Considering that Proxmox already has built-in backup functionality, PBS may seem redundant, especially if you plan to use a bare-metal system as I do. But once you start looking into the quality-of-life tools that ship with PBS, it goes from an unnecessary upgrade to a powerful recovery mechanism that can help you restore your virtual guests even when things go catastrophically wrong.

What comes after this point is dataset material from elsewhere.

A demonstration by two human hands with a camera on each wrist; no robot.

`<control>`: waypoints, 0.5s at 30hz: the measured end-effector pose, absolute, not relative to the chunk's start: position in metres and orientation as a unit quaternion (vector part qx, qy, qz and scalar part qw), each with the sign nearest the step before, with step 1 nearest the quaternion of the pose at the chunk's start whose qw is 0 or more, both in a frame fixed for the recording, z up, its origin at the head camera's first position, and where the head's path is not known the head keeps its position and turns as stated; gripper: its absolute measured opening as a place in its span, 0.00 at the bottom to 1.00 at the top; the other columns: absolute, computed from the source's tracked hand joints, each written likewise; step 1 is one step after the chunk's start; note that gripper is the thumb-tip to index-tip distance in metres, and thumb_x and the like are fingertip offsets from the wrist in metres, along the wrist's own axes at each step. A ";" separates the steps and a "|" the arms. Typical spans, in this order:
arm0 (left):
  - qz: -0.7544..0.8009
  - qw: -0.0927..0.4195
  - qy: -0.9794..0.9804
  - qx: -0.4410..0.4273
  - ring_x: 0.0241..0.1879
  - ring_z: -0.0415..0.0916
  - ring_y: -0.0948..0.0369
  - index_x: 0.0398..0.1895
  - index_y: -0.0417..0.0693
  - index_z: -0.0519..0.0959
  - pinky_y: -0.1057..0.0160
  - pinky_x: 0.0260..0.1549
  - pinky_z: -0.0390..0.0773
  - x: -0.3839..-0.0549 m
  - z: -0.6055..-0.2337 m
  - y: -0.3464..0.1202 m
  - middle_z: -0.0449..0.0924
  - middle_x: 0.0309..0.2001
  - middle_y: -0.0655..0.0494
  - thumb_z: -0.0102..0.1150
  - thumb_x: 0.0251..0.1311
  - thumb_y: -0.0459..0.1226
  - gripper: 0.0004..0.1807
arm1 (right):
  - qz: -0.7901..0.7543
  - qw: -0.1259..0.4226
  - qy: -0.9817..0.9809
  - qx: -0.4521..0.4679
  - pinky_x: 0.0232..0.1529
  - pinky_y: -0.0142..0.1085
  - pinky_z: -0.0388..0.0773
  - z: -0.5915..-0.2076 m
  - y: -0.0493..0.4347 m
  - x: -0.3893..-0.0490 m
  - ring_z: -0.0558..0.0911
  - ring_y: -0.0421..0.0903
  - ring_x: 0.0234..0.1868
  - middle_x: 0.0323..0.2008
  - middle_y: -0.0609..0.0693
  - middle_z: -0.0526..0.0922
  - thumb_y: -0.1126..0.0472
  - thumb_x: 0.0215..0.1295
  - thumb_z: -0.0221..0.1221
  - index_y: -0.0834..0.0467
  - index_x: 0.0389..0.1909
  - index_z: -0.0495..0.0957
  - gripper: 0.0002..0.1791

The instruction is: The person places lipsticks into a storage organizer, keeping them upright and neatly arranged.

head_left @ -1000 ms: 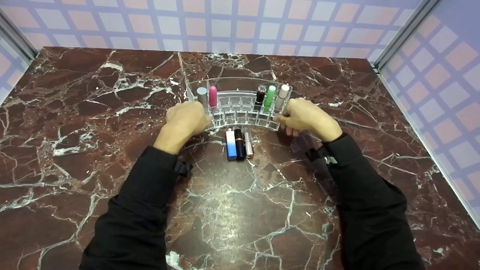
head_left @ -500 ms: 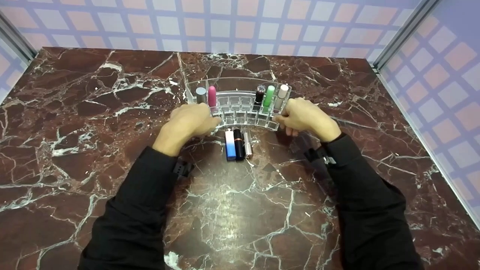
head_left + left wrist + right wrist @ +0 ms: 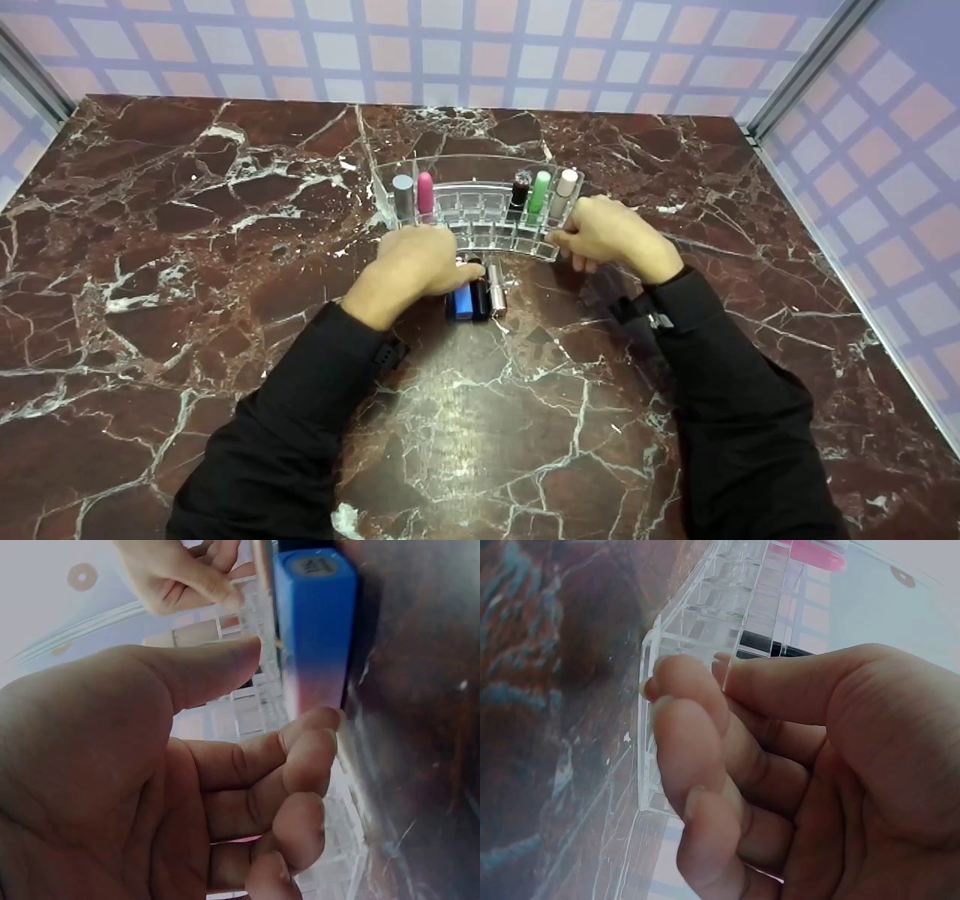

PBS may be a companion service, but it’s borderline essential for hardcore Proxmox setups

For one, its snapshots are extremely storage-efficient

During my early Proxmox days, I’d typically use the Backup tab to create spare copies of my virtual guests before going ham on my experiments – and it worked well in the beginning. But once I began using multiple LXCs and VMs, relying on Proxmox’s built-in vzdump feature would cause my hard drive (yes, my broke self used HDDs to house virtual guests back then) to get close to the red zone. Since the vzdump utility creates full backups every time I run it, even a few redundant copies of LXCs and VMs would end up hogging dozens of GBs on my PVE storage pools. So, you can imagine why I’d maintain no more than two backups for my virtual guests.

However, Proxmox Backup Server is extremely efficient when it comes to storage resources, with incremental snapshots being its biggest advantage over PVE’s vzdump provisions. Once PBS has created a snapshot, subsequent backup tasks only save the changes I’ve made to the virtual guest, as opposed to creating the same amount of GBs for each snapshot. Proxmox Backup Server also supports deduplication, and if a specific chunk exists in older snapshots (or even on other VMs), PBS only saves it once.

Factor in the garbage collector that routinely checks for (and removes) unreferenced files as well as the data compression mechanisms supported by PBS, and it can tackle my backup woes without forcing me to spend ungodly amounts of money on hard drives.

A collection of home lab devices

Its sync tasks are perfect for 3-2-1 backup workflows

Although a PBS node is better than nothing, leaving my snapshots on a single workstation isn’t a good idea, as I wouldn’t be able to recover my Proxmox nodes if something happened to my snapshot housing machine. That’s where the sync tasks come in handy, as they can replicate my snapshot datastore to additional PBS nodes – including those outside my local network.

I’ve configured my secondary PBS node to pull the snapshots instead of relying on the push mechanism. Thanks to Tailscale, I had zero issues connecting this remote system with my local Proxmox Backup Server instance.

Building a Proxmox Backup Server pipeline wasn’t all that expensive, either

But if PBS isn’t feasible, you can always go back to Proxmox’s vzdump backups

Just like Proxmox Virtual Environment, PBS doesn’t require state-of-the-art hardware to run. In fact, I’ve got an old N100 mini-PC serving as my primary PBS workstation, and the 4TBs worth of HDDs I’ve slotted into it are more than enough to house snapshots of the virtual inhabitants of my home lab. I’d always recommend opting for a bare-metal PBS setup, but if you’ve got a NAS that supports virtualization, deploying Proxmox Backup Server as a VM is always an option.

Personally, I run a virtualized PBS instance on my offsite NAS, but you can also connect to S3-compatible cloud platforms for 3-2-1 backup workflows if you don’t have a remote server. All that said, the vzdump functionality isn’t terrible by any means, especially for newcomers to the PVE ecosystem. Sure, you won’t get the same storage efficiency or recovery features as PBS, but vzdump backups are easy to use and work well when it comes to restoring your painstakingly configured virtual guests. Plus, you can always copy them from your PVE node using an FTP server if you want extra redundancy.